In-vehicle embedded computers
In-vehicle PCs, also known as ‘MDTs’ (Mobile Data Terminals), must be able to withstand just about anything that can be thrown at them. These include extremes of temperature where storage is concerned, frequent and high levels of vibration – and be powered by the vehicle’s electrical supply, which is typically ‘dirty’ in terms of voltage spikes and electrical noise.
Emergency response vehicles are the most outstanding examples, such as police cars, ambulances, and fire trucks. They are constantly on the move, at high speeds, and often through difficult terrain. The environment in which these vehicles operate necessitates fast, “always-on” connectivity, which is usually provided by cellular connectivity (3G, 4G, and 5G). Furthermore, the vehicle PC may be required to manipulate, store, and send (as a Network Video Recorder) large amounts of data, like video feeds, in real-time during crucial situations for feedback and assistance – and, ultimately, decision making.
Industrial IoT gateways
Industrial IoT gateways lie on the network’s edge, providing device connectivity and northbound data while speeding up integration and simplifying overall management. These specialized devices, which focus on connectivity and processing, are excellent for edge applications requiring a small amount of computational capacity, IT and OT protocol compatibility, and a WAN connection, typically by cellular or Wi-Fi.
Why Use Embedded Computers for Embedded Systems Applications?
Why not just do the job on an ordinary PC, you might think? Embedded computers are meant to work alone or as part of a larger system to perform a specific activity. Due to this, they offer numerous benefits for industrial, agricultural, and even military embedded applications.
High Reliability and Robustness
Because embedded computers are designed to run 24 hours a day, seven days a week, they usually come with components that have previously been tested to fulfil government reliability criteria. As a result, you won’t have to worry about your embedded computer dying soon because it’s built to last.
Some embedded computers are also built to work in demanding applications and harsh locations, such as outdoor rocky terrains with extreme weather. They’re resistant to high-pressure water and dust, as well as harsh temperatures.
Small Form Factor Size
Smaller motherboards, such as Mini-ITX or even smaller, are used in embedded computers. Different embedded computers have unique enclosure designs with built-in cooling features to be as tiny as possible.
They can be used in various applications due to their modest size. It also makes them portable, allowing them to be used outside
Embedded computers are energy efficient since they are built to function around the clock for lengthy periods.
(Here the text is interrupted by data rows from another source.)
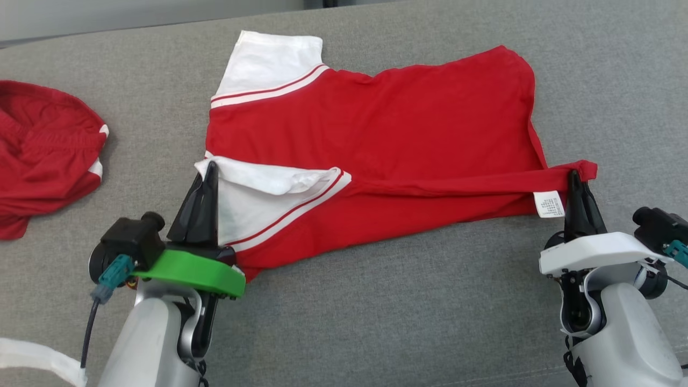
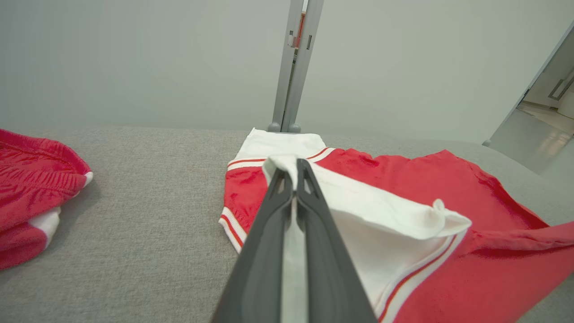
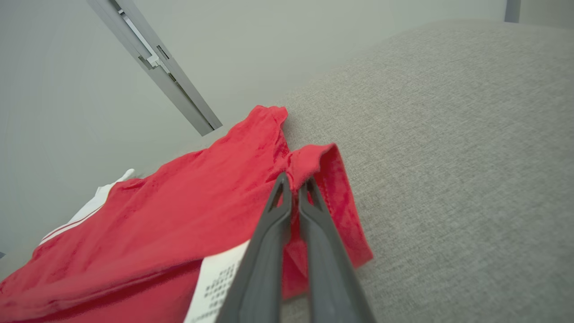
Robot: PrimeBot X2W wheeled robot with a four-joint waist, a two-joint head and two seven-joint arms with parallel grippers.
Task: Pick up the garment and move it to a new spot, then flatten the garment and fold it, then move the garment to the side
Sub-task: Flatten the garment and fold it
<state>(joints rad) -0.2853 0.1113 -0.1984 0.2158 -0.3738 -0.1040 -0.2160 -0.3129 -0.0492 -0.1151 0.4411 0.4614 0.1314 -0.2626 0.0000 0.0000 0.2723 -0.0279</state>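
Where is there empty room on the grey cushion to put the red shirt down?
Bare grey cushion lies between the red shirt and the crumpled red garment on the left, in the near strip between the left gripper and right gripper, and right of the shirt's hem. The shirt crowds the middle; that other garment fills the left edge.

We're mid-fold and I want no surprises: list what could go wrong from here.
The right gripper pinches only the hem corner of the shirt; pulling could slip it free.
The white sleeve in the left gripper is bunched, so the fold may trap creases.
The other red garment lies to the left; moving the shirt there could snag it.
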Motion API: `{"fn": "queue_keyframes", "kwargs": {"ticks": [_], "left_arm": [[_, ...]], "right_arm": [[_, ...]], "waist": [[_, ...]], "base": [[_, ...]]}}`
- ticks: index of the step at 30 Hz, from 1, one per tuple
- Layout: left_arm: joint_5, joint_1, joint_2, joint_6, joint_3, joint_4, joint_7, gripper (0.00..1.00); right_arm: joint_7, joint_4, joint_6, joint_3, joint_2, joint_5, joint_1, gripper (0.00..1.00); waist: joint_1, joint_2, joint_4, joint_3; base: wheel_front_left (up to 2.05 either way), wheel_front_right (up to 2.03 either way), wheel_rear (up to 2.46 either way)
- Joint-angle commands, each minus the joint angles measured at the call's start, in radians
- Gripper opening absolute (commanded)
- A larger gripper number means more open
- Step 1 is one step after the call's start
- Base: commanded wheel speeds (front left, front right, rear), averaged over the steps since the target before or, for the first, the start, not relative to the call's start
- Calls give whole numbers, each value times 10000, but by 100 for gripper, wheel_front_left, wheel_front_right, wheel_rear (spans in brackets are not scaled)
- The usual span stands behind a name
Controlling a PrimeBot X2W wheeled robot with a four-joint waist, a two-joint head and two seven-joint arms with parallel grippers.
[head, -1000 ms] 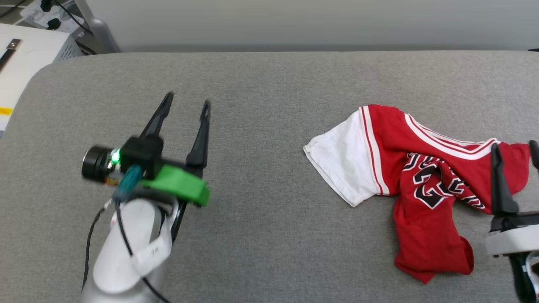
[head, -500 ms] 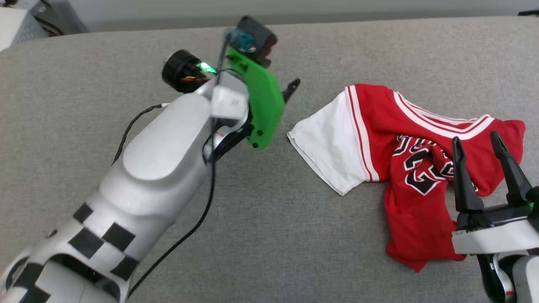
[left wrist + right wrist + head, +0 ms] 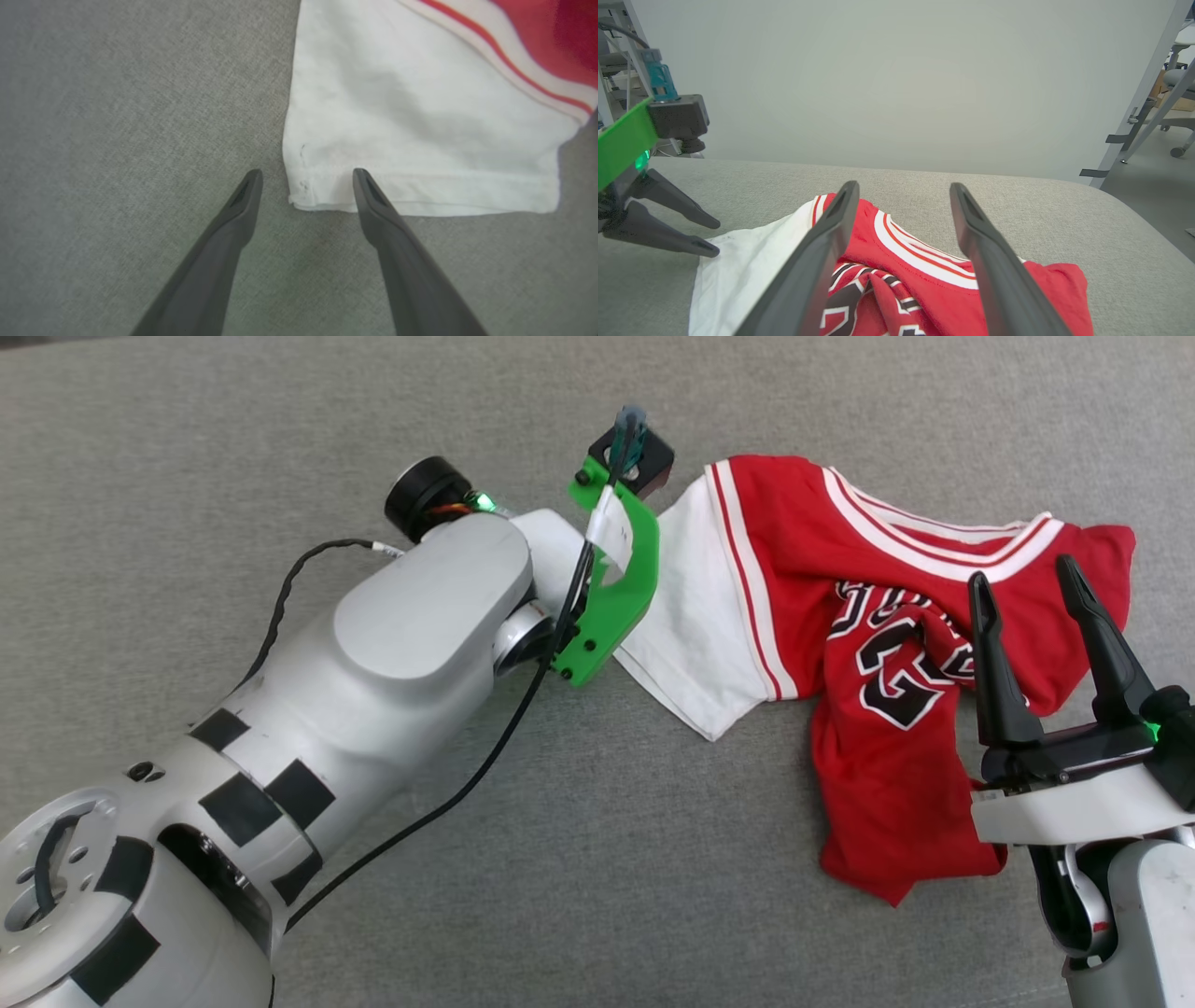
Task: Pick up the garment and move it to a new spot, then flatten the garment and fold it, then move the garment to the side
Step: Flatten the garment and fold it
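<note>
Both claws are open by the soft, light red jersey [image 3: 878, 644] crumpled on the gray counter [image 3: 280, 429], left claw [image 3: 307, 175] around its white sleeve corner [image 3: 303, 191], a good pinch spot, right claw [image 3: 1020, 571] above its middle

In head view my green wrist bracket [image 3: 616, 616] covers one edge of the garment [image 3: 887, 523]; folds hide part of its lettering, and left wrist view's top crops it.
</note>
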State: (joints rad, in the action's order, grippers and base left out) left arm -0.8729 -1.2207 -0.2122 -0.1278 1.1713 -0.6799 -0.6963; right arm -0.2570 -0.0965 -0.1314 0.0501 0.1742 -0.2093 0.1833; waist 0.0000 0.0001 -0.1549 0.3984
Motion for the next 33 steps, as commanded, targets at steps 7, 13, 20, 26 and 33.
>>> {"fn": "queue_keyframes", "kwargs": {"ticks": [7, 13, 20, 26, 33], "left_arm": [[-247, 359, 21, -28, 881, -844, 129, 100], [-264, 628, -40, -28, 1060, -155, 622, 0], [-1073, 531, -1103, -28, 998, 1139, 2409, 0], [-1854, 616, -2689, -28, 572, 1786, 2940, 0], [-2231, 1076, -4204, 159, 282, 1676, 2958, 0]], "right_arm": [[-47, 113, 7, -1, -98, 93, 362, 100], [-47, 202, 7, -142, -56, 168, 267, 100], [-47, 312, 7, -445, 113, 289, -284, 100], [-47, 337, 7, -661, 200, 319, -770, 100], [-47, 413, 7, -681, 277, 311, -923, 100]], "waist": [[0, -1, -479, 669], [0, -1, -134, 411], [0, -1, 536, -525], [0, -1, 1098, -1016], [0, -1, 1336, -1194]], "base": [[0, 0, 0], [0, 0, 0], [0, 0, 0], [0, 0, 0], [0, 0, 0]]}}
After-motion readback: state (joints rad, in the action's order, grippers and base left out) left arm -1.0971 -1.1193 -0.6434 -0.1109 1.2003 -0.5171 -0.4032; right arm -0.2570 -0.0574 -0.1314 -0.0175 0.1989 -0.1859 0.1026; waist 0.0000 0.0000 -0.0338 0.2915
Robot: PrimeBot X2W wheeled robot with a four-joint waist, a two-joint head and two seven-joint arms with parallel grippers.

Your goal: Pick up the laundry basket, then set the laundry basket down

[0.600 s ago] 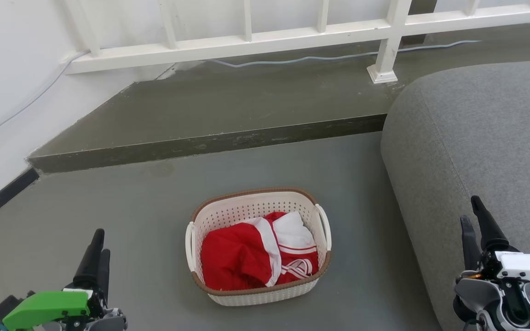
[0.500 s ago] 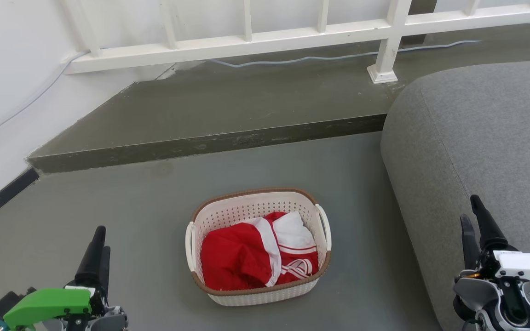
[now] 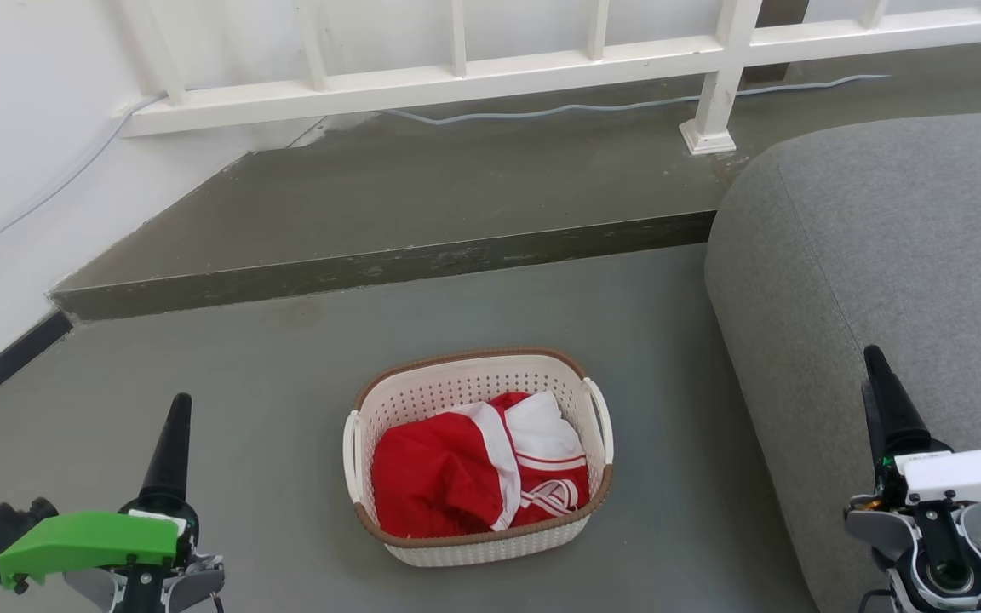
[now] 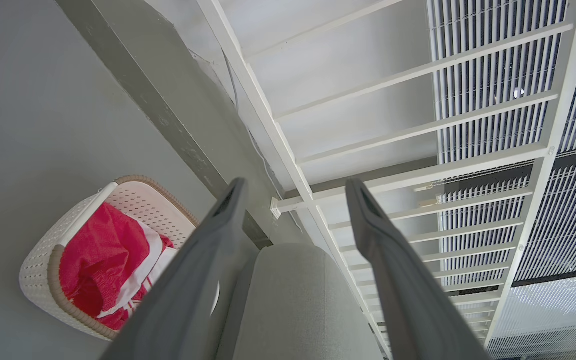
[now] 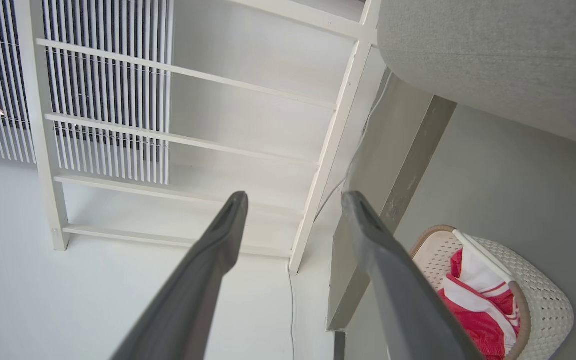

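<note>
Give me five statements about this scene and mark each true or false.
1. The basket stands on the floor. True.
2. The basket is empty. False: red and white clothing lies in it.
3. The left end effector grips a basket handle. False: it is open and apart from the basket.
4. The right end effector is open. True.
5. The sofa is on the basket's right in the head view. True.
</note>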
Embedded computers, as previously said, are lower-powered since they are designed to do a specific task.
They also come with dedicated software that is light and easy to use. They can function with very little power because of these features. As a result, the cost of running embedded computers is far lower than that of a normal PC.
Most embedded computers have a variety of I/O ports, as previously indicated. Organizations widely employ embedded computers to connect new and old technology, which is a significant advantage. You won’t have to worry about your embedded computer being unable to connect to a new sensor or module because an I/O port will almost always be available.
These are some of why embedded computers are so popular in embedded applications. You could claim they were made for this exact purpose for a good reason.
Embedded computers are employed in a wide range of industries around the globe. Embedded computers are everywhere, from pipeline monitoring in the oil and gas industry to network security devices that monitor and fight intrusion weaknesses. Finding the ideal embedded computer necessitates a thorough grasp of the application it will be employed.